HOW TO COMPLETE THIS TASK: Scan the records beneath this line for the line holding "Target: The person" and the line holding "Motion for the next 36", then transcribe exactly those two and all lines between.

[[ DATA FOR THIS EXERCISE, beginning ]]

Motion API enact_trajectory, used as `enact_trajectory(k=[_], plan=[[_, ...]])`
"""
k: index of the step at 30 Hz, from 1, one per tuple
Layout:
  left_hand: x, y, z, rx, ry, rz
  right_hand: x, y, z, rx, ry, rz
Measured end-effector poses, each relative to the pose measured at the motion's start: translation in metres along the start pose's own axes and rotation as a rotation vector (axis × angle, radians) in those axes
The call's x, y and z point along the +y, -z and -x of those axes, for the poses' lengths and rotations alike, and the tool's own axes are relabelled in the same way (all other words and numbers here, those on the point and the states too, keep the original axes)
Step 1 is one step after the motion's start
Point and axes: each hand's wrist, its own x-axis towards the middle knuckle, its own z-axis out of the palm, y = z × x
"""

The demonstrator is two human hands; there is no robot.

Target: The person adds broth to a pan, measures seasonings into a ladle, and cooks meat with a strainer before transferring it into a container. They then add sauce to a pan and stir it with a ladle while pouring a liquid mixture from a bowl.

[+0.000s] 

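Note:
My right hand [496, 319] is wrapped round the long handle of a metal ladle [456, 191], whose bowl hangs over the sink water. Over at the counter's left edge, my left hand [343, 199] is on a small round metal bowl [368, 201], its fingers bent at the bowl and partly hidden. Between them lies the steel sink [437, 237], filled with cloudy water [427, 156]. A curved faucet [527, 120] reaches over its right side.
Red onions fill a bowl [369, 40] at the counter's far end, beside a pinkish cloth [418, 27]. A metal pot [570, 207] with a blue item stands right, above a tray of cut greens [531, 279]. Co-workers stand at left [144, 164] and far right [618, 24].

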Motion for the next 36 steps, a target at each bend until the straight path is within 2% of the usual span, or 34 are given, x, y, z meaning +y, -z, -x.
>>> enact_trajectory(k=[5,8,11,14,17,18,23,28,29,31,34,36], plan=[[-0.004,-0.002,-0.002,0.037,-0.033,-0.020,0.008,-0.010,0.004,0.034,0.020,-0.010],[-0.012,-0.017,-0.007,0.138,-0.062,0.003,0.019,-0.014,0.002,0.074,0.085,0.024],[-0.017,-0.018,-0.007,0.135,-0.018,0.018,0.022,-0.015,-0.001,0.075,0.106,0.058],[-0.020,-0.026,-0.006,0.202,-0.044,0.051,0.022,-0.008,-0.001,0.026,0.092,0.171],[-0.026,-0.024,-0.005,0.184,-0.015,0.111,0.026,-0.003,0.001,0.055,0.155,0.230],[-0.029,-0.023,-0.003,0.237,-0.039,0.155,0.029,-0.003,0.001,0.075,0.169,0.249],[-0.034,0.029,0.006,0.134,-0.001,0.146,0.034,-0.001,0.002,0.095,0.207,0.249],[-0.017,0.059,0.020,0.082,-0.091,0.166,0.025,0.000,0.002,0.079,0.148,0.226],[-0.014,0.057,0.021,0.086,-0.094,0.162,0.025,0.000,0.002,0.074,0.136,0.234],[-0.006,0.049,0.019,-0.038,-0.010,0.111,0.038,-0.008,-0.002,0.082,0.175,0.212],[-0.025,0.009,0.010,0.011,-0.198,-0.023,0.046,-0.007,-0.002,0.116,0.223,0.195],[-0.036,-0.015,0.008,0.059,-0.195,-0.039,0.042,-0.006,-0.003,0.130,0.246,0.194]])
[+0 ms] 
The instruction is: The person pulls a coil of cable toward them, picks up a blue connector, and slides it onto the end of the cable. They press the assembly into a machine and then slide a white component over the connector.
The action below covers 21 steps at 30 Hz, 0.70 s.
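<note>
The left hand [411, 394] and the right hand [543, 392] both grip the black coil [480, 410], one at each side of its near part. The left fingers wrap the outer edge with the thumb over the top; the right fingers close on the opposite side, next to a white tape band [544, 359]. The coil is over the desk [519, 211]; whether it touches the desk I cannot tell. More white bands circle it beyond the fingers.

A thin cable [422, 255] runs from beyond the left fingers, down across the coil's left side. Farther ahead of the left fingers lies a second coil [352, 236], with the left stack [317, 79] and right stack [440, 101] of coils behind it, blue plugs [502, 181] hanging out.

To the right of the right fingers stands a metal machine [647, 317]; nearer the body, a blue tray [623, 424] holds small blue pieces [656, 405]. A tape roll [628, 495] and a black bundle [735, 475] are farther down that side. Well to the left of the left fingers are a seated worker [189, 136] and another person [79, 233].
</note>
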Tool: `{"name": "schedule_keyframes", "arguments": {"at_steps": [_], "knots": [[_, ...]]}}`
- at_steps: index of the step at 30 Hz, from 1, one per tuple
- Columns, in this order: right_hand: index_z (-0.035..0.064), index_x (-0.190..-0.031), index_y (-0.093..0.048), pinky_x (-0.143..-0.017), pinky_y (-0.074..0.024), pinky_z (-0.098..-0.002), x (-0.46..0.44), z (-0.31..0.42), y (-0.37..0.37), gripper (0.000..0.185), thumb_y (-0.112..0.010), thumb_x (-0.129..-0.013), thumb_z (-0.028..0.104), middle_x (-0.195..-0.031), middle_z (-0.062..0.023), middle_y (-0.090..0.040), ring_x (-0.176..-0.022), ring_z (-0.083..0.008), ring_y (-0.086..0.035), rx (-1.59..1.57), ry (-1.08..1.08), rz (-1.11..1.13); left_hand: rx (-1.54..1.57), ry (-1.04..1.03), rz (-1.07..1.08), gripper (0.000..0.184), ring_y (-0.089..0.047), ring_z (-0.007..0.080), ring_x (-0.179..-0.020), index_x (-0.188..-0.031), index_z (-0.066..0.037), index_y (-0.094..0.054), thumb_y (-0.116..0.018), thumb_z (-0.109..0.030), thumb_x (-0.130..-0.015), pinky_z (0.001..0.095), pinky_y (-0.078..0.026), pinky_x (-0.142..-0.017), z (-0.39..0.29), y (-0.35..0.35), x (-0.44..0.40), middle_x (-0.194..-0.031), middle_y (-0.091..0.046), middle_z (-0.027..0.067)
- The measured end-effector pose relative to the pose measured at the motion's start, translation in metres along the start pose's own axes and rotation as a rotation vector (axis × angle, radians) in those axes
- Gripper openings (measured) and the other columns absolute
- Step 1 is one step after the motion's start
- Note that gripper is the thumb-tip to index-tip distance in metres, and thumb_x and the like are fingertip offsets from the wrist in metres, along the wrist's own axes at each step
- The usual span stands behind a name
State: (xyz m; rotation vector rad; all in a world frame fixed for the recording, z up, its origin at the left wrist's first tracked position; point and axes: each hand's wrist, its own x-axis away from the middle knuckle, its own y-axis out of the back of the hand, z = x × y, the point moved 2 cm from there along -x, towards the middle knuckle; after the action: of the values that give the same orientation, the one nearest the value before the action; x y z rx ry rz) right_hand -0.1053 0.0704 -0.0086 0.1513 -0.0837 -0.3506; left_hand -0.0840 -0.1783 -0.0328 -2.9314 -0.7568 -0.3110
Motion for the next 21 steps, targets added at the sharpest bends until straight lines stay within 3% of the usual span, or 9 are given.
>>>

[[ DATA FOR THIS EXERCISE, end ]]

SOLVED PROBLEM:
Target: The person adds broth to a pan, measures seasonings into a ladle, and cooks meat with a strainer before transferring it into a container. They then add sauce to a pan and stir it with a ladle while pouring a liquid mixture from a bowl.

[+0.000s] 

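Note:
My right hand [496, 319] is wrapped round the long handle of a metal ladle [456, 191], whose bowl hangs over the sink water. Over at the counter's left edge, my left hand [343, 199] is on a small round metal bowl [368, 201], its fingers bent at the bowl and partly hidden. Between them lies the steel sink [437, 237], filled with cloudy water [427, 156]. A curved faucet [527, 120] reaches over its right side.
Red onions fill a bowl [369, 40] at the counter's far end, beside a pinkish cloth [418, 27]. A metal pot [570, 207] with a blue item stands right, above a tray of cut greens [531, 279]. Co-workers stand at left [144, 164] and far right [618, 24].
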
Motion for the next 36 steps, a target at each bend until the straight path is within 2% of the usual span, or 34 are given, x, y, z meaning +y, -z, -x.

The output for this exercise is now complete.